Analysis of Bitcoin and Gold as Stores of Value

In the ongoing debate between Bitcoin and gold as superior stores of value, Jurrien Timmer, Director of Global Macro at Fidelity, offers a fresh perspective. Both assets are commonly seen as hedges against fiscal dominance, where governments devalue money through increased money supply. Timmer argues that this concept is valid, as continual money supply growth often leads to inflation. The correlation is evident when examining the M2 money supply growth and consumer price index.

Timmer emphasizes that sustained above-trend growth in monetary aggregates is crucial for Bitcoin and gold to establish themselves as reliable stores of value. Despite expectations, this growth has not materialized.

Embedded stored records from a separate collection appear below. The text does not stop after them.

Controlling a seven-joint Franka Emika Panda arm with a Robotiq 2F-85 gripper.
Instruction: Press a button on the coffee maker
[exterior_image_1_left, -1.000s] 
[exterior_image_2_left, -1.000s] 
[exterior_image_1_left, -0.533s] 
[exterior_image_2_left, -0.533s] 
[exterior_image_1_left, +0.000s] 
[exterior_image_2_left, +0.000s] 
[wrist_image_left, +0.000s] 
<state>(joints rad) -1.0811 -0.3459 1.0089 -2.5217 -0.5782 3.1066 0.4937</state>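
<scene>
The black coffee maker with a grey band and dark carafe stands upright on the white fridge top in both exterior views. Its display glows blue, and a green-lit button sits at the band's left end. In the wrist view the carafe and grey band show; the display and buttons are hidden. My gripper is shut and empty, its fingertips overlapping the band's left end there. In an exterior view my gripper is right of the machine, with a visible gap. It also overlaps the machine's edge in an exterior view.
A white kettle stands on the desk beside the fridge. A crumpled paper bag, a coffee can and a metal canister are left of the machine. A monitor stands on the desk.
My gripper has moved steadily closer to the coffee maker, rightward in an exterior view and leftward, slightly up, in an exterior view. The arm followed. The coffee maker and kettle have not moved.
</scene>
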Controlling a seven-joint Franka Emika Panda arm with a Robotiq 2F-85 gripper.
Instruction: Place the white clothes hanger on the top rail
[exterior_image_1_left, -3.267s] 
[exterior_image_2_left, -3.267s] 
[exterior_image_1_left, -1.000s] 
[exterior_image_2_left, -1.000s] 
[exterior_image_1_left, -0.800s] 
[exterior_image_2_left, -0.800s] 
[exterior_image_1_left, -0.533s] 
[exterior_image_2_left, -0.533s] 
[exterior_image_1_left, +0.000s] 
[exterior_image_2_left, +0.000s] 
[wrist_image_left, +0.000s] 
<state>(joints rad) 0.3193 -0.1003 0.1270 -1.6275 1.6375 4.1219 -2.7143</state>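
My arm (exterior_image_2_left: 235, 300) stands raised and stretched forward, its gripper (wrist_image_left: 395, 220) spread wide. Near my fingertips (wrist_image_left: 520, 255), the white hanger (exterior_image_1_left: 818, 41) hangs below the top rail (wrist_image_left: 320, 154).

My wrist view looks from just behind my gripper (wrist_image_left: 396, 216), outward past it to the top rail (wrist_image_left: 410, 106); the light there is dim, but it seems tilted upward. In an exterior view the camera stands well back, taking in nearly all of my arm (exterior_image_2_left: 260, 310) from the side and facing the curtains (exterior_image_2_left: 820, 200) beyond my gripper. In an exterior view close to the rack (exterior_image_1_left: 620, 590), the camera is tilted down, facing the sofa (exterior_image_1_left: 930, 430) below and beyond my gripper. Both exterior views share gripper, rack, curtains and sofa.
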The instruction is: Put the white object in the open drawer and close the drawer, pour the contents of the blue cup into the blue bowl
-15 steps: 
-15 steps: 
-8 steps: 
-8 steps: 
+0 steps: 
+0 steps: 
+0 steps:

The surge in real money supply during the pandemic was swiftly reversed by the Federal Reserve’s policy adjustments, indicating that the conditions required for Bitcoin to challenge gold haven't yet been met.

Timmer rejects the idea of cryptocurrency as "gold 2.0" and instead coins the term "exponential gold" to highlight its combination of monetary features with advanced network technology.

Bitcoin versus Gold

The speculation that Bitcoin could surpass gold in market capitalization has been ongoing since the cryptocurrency's inception. The introduction of spot Bitcoin ETFs has fueled this debate, allowing a broader audience to invest in the cryptocurrency.

Gold currently holds a market cap exceeding $15.6 trillion, while Bitcoin's market cap sits around $1.33 trillion. To match gold's market cap, Bitcoin would need to appreciate by 11.72 times, reaching an approximate price of nearly $790,000 per BTC.